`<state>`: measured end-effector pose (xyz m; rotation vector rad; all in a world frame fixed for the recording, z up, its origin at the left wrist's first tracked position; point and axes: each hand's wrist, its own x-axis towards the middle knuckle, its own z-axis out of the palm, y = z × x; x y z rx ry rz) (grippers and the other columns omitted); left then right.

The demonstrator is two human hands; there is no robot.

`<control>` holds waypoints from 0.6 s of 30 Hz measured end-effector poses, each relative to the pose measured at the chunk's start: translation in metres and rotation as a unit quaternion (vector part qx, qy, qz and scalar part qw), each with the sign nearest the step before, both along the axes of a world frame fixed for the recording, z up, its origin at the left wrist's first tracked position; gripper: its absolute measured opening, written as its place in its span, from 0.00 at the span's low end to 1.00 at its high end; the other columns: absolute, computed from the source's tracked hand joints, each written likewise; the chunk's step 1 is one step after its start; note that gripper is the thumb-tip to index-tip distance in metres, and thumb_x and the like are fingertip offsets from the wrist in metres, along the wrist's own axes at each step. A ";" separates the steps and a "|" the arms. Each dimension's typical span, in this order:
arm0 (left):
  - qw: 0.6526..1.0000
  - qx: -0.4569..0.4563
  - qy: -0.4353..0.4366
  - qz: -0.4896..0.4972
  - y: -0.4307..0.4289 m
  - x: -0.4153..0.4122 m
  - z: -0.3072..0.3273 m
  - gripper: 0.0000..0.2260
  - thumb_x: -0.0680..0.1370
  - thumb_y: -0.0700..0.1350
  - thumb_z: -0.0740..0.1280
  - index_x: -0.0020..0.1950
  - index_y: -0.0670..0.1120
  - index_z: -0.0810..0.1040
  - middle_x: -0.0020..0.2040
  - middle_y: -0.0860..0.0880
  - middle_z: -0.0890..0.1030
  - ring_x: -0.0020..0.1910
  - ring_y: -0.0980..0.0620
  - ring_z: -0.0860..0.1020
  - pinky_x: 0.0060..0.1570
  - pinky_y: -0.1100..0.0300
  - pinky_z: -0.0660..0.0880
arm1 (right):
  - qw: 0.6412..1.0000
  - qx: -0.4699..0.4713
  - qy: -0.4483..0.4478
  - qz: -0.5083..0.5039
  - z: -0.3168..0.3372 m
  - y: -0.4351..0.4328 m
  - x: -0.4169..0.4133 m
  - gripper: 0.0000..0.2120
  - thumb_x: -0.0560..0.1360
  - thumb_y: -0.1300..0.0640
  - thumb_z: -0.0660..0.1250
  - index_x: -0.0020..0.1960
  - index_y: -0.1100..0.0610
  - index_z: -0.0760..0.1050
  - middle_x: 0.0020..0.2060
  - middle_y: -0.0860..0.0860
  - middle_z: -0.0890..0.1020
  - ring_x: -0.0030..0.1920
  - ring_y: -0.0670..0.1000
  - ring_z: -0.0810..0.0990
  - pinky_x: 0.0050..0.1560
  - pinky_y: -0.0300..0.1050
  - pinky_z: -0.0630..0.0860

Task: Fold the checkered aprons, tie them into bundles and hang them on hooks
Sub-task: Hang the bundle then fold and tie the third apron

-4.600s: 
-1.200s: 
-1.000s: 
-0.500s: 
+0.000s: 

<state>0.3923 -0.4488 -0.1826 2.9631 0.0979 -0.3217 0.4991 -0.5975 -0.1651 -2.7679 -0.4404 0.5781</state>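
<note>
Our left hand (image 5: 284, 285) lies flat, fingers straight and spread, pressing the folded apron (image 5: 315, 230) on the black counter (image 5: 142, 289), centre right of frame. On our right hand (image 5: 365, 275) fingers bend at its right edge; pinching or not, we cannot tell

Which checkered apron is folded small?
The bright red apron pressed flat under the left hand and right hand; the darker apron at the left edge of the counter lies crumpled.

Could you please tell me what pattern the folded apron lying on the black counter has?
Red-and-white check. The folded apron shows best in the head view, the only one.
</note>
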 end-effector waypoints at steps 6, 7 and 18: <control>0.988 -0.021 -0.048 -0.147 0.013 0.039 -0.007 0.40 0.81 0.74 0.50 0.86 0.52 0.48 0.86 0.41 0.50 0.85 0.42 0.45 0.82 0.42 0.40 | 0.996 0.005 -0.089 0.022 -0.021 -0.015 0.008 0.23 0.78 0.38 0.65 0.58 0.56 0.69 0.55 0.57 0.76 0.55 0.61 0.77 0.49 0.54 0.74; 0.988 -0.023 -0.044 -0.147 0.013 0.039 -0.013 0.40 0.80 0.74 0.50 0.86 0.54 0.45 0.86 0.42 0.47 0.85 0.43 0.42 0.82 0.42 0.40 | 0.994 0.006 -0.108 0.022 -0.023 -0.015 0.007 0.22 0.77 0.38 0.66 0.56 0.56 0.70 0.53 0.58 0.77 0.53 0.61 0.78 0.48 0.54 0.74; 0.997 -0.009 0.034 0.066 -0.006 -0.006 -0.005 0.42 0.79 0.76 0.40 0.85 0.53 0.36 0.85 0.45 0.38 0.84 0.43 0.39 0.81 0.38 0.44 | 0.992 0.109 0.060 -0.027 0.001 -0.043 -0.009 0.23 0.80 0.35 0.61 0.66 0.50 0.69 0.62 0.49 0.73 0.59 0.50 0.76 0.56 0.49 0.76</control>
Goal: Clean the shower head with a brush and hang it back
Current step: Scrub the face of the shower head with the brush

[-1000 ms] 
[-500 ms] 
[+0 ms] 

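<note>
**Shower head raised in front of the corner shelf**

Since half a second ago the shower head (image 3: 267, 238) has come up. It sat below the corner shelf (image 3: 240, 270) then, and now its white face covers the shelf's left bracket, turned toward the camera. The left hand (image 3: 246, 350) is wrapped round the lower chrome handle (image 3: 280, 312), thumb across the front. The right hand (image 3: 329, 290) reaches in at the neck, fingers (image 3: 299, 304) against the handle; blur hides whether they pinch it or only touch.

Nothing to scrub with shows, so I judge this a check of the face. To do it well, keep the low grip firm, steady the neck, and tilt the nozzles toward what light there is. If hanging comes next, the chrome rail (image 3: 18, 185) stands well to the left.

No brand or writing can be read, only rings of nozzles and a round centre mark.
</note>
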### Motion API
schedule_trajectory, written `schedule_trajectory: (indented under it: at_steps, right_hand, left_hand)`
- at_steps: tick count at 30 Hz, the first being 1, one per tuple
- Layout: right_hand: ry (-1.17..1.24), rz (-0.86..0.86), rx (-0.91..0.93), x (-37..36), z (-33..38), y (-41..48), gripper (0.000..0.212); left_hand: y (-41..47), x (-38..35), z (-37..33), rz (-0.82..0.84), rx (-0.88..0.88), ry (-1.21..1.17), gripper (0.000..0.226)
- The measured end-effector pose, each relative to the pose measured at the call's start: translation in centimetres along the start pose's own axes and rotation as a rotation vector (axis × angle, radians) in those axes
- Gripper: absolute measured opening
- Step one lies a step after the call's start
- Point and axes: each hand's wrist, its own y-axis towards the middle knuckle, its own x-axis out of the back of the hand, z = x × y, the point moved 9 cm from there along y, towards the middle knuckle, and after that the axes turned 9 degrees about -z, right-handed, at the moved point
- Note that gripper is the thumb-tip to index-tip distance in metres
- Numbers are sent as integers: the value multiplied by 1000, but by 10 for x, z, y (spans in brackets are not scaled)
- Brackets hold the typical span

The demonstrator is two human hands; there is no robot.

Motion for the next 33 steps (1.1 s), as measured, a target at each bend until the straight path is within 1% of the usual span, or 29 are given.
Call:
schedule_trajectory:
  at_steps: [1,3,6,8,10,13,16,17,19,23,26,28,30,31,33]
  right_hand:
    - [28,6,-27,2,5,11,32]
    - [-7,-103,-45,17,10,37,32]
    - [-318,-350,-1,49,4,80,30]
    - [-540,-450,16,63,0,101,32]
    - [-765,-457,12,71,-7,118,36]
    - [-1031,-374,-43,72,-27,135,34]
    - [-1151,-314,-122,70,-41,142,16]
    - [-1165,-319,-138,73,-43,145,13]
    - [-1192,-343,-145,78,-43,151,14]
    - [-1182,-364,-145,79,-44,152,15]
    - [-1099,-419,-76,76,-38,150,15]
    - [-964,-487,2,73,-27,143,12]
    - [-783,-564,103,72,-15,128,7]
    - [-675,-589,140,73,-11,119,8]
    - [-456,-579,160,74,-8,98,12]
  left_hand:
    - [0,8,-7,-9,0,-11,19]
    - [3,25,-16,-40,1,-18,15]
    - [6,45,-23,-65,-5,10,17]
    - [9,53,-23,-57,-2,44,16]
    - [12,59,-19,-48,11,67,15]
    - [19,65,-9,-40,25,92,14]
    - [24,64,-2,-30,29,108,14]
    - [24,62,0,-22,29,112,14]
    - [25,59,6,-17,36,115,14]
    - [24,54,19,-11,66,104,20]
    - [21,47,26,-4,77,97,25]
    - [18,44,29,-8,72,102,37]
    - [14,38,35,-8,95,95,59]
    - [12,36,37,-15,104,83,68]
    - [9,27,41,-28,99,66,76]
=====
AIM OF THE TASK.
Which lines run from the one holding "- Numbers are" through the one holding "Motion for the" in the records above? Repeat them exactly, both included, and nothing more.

FINAL ANSWER.
- Numbers are sent as integers: the value multiplied by 1000, but by 10 for x, z, y (spans in brackets are not scaled)
- Brackets hold the typical span

The demonstrator is two human hands; there is no robot.

Motion for the next 33 steps (1.1 s), as measured, a target at each bend until the straight path is within 1% of the usual span, or 29 are given.

This exercise has now been completed.